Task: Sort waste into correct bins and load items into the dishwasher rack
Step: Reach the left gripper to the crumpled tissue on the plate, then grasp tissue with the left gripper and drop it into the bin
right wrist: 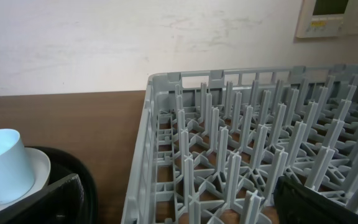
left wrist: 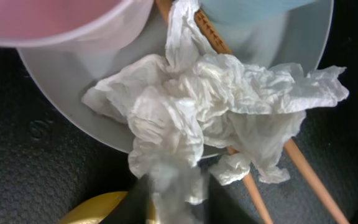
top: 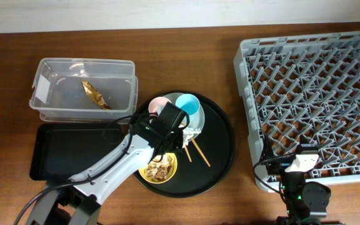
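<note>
Sorting waste: the left tool (left wrist: 169, 202) pinches a fold of the crumpled white napkin (left wrist: 197, 106) on the pale plate (left wrist: 61, 81), over the chopsticks (left wrist: 303, 168). Next: lift it clear and carry it left to the clear tub (top: 86, 61). The right tool (right wrist: 179, 205) stands spread.

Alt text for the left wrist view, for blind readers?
A crumpled white napkin lies on a pale plate over wooden chopsticks, its lower end between the fingers of the left gripper. A pink cup and blue cup edge the top; black tray beneath.
</note>
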Tool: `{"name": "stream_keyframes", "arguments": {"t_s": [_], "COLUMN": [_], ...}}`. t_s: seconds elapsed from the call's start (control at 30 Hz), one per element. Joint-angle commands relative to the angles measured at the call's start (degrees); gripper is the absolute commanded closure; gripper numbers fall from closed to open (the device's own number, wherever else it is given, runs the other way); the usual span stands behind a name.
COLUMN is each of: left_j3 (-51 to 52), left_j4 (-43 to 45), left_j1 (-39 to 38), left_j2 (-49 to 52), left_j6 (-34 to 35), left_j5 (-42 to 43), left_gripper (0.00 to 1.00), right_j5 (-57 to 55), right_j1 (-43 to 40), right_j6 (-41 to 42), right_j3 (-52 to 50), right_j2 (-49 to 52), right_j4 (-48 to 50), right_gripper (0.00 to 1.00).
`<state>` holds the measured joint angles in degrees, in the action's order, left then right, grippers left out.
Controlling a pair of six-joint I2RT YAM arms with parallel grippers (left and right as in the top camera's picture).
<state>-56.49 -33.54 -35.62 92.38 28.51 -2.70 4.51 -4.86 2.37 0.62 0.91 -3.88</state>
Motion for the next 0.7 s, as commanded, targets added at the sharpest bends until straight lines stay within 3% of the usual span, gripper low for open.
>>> {"name": "stream_keyframes", "arguments": {"t_s": [0.0,0.37,0.67], "left_j3": [-0.57,-7.74,-13.03], "left_j4": [0.09,-7.45,-12.17], "left_j1": [-0.22,-0.22,-0.11], "left_j2": [0.57,-3.28,-8.94], "left_j6": [0.09,-2.32,-3.34], "left_j5": [-1.68,-2.05,-10.99], "left_gripper": [1.00,1.00,1.00], "right_j5": [-0.31,-0.31,-0.28], "right_j1": [-0.35,-0.35,-0.35], "right_j6": [0.02,0.02,0.02], "right_j3": [-0.31,-0.31,-0.31], "right_j2": [-0.28,-0.28,-0.28], "right_j4": [-0.26,-0.26,-0.26], "right_gripper": [0.01,0.01,0.01]}}
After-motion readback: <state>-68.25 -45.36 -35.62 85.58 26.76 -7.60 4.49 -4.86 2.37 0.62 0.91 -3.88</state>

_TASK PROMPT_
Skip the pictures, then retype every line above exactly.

_SOLVED PROBLEM_
Task: Sort waste into correct bins and load items into the dishwasher rack
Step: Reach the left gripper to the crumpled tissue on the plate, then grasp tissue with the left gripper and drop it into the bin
right wrist: 
left wrist: 
top: 
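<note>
Sorting waste: the left tool (left wrist: 169, 202) pinches a fold of the crumpled white napkin (left wrist: 197, 106) on the pale plate (left wrist: 61, 81), over the chopsticks (left wrist: 303, 168). Next: lift it clear and carry it left to the clear tub (top: 86, 61). The right tool (right wrist: 179, 205) stands spread.

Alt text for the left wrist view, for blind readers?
A crumpled white napkin lies on a pale plate over wooden chopsticks, its lower end between the fingers of the left gripper. A pink cup and blue cup edge the top; black tray beneath.
</note>
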Tool: `{"name": "stream_keyframes", "arguments": {"t_s": [_], "COLUMN": [_], ...}}`. t_s: seconds elapsed from the call's start (control at 30 Hz), one per element. Joint-angle commands relative to the angles measured at the call's start (degrees); gripper is the absolute commanded closure; gripper numbers fall from closed to open (the device's own number, wherever else it is given, runs the other way); the usual span stands behind a name.
COLUMN is each of: left_j3 (-51 to 52), left_j4 (-43 to 45), left_j1 (-39 to 38), left_j2 (-49 to 52), left_j6 (-34 to 35), left_j5 (-42 to 43), left_gripper (0.00 to 1.00), right_j5 (-57 to 55), right_j1 (-43 to 40), right_j6 (-41 to 42), right_j3 (-52 to 50), right_j2 (-49 to 52), right_j4 (-48 to 50), right_gripper (0.00 to 1.00).
`<state>` holds the measured joint angles in degrees, in the action's order, left then right, grippers left out.
Controlling a pair of six-joint I2RT YAM arms with parallel grippers (left and right as in the top camera's picture).
<state>-56.49 -33.54 -35.62 92.38 28.51 -2.70 4.51 -4.86 2.37 0.62 0.91 -3.88</state>
Motion for the next 0.7 s, as commanded, targets added at the sharpest bends until straight lines stay within 3% of the usual span, gripper low for open.
>>> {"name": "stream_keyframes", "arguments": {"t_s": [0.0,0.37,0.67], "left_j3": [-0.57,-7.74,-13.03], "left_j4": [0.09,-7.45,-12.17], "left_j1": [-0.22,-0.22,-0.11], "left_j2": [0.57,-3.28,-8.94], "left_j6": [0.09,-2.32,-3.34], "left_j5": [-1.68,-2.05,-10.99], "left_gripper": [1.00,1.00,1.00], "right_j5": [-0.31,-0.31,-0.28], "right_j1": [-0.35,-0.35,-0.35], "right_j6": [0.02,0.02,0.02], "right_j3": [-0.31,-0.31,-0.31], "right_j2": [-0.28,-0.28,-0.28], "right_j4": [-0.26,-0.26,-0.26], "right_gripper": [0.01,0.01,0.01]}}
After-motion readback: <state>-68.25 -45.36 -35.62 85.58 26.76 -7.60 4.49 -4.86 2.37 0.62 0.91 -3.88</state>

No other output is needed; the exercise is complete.